Provide only the number of lines below that hold "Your".

[Records excerpted from a collection]
# # # #

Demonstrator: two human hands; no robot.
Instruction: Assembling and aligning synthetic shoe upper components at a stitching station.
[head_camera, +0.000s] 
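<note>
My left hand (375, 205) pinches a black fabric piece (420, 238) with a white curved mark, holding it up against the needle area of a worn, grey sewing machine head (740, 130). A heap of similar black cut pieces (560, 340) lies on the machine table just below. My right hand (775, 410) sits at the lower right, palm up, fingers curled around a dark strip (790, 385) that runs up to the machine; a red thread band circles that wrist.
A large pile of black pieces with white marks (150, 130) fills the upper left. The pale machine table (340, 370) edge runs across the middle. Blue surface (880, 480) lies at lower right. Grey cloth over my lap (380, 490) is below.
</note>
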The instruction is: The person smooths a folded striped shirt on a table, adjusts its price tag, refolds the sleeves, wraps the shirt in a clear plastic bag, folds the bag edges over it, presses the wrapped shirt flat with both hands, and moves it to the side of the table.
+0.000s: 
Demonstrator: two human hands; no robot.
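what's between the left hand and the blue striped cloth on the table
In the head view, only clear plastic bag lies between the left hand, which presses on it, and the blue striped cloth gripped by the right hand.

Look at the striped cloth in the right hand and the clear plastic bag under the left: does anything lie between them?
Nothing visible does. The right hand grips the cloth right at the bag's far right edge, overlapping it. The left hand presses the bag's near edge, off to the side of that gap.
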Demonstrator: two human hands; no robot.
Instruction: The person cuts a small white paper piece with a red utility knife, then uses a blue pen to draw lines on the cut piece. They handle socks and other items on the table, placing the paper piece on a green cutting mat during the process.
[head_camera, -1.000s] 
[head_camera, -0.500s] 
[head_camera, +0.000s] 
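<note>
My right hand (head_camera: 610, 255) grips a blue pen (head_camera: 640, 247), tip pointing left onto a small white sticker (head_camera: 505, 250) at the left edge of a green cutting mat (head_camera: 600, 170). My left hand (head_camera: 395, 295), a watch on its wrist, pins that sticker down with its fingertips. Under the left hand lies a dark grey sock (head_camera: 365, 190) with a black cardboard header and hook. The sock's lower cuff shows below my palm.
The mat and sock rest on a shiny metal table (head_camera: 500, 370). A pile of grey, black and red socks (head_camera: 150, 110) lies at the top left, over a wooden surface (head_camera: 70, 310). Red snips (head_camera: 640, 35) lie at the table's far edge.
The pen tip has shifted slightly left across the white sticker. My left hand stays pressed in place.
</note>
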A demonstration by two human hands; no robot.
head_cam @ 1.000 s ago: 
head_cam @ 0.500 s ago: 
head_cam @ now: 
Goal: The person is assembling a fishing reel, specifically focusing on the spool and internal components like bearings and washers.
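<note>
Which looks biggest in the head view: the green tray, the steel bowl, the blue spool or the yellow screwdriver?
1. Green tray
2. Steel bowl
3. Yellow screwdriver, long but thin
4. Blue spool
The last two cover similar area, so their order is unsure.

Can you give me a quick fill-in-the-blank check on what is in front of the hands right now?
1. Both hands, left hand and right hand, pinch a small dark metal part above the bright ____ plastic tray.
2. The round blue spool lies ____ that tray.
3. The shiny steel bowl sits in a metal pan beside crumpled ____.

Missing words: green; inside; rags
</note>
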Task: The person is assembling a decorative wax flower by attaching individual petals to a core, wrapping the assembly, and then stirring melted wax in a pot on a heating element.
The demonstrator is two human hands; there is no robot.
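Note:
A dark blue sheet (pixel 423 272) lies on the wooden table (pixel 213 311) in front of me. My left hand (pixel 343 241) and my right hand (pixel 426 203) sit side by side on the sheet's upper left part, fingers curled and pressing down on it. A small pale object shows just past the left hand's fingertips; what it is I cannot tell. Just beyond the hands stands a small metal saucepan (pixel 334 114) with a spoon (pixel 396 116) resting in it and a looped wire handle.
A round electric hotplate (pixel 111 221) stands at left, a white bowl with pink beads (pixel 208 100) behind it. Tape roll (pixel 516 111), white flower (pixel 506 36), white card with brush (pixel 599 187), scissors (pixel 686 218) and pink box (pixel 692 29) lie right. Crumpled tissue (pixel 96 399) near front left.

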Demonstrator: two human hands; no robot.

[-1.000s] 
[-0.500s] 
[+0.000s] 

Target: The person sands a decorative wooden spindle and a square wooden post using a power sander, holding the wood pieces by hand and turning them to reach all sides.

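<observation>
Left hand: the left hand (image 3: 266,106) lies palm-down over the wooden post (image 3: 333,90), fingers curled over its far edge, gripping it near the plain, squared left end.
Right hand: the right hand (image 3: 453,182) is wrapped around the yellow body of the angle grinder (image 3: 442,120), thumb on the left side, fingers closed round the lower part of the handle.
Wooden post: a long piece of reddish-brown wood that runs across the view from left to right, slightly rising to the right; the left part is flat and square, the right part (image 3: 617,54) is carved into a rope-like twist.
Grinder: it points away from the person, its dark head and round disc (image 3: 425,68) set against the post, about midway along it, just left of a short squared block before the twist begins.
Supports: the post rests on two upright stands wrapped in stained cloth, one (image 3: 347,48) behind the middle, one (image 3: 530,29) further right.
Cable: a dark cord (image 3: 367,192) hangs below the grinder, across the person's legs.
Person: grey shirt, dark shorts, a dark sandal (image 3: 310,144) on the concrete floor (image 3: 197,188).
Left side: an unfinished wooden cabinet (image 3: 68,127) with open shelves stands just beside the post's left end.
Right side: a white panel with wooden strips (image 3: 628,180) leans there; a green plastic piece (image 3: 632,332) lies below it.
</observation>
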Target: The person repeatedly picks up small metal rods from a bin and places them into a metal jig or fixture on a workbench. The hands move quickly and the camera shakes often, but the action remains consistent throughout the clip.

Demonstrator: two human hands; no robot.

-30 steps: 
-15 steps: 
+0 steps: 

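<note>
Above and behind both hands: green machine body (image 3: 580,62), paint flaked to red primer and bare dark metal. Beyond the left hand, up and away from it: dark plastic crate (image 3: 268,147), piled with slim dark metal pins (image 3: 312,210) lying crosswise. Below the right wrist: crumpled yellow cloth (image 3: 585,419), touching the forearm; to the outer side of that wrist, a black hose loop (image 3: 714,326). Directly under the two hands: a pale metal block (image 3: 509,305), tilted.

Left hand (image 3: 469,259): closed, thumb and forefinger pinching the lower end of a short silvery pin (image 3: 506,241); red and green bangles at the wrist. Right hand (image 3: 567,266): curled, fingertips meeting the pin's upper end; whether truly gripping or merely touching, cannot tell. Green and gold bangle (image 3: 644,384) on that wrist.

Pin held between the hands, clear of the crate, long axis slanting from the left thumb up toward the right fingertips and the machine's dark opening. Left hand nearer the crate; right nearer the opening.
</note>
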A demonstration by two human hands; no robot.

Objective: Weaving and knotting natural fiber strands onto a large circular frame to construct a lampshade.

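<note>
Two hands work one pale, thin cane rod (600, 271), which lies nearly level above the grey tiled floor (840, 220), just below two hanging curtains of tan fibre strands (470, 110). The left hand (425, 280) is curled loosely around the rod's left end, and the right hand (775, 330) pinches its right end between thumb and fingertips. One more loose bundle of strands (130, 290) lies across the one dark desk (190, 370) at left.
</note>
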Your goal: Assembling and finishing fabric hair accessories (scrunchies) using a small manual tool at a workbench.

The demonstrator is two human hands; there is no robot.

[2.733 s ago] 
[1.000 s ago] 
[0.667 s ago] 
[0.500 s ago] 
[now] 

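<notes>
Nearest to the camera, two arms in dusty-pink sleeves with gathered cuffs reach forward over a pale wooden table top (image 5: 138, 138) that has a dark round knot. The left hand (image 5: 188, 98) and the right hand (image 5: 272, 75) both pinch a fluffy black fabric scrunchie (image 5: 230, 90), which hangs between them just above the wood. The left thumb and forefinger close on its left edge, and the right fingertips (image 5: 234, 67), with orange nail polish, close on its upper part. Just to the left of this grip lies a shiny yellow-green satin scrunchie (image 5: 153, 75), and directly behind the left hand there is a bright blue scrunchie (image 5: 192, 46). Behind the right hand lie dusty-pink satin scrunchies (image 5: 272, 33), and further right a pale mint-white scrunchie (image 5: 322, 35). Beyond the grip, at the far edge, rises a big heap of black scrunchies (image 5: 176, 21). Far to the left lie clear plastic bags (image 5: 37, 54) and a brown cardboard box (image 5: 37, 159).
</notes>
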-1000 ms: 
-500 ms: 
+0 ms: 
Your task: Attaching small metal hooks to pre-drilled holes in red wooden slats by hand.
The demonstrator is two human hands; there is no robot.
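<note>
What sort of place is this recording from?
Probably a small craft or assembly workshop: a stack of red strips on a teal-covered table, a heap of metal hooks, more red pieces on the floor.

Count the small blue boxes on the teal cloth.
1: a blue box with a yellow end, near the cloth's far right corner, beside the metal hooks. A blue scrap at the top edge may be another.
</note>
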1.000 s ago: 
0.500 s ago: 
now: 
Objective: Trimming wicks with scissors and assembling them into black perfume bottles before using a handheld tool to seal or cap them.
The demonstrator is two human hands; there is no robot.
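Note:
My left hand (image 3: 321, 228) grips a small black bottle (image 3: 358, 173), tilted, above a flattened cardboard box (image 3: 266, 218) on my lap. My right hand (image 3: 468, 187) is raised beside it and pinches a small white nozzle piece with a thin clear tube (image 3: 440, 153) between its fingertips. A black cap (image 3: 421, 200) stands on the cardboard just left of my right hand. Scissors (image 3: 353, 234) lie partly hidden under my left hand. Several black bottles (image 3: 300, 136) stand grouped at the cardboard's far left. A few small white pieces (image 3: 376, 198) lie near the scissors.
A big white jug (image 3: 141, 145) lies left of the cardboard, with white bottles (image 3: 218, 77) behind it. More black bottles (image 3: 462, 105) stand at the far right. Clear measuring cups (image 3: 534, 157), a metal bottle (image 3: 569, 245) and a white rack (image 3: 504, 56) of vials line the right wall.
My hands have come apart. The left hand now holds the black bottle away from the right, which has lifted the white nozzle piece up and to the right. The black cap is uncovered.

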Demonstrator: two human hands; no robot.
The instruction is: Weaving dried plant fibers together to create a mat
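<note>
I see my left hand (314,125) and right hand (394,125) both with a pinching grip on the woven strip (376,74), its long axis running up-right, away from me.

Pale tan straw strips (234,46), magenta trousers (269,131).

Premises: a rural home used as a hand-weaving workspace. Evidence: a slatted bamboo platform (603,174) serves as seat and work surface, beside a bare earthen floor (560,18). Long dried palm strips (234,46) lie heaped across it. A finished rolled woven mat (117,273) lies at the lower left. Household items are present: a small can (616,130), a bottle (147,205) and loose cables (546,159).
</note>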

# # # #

Reply:
2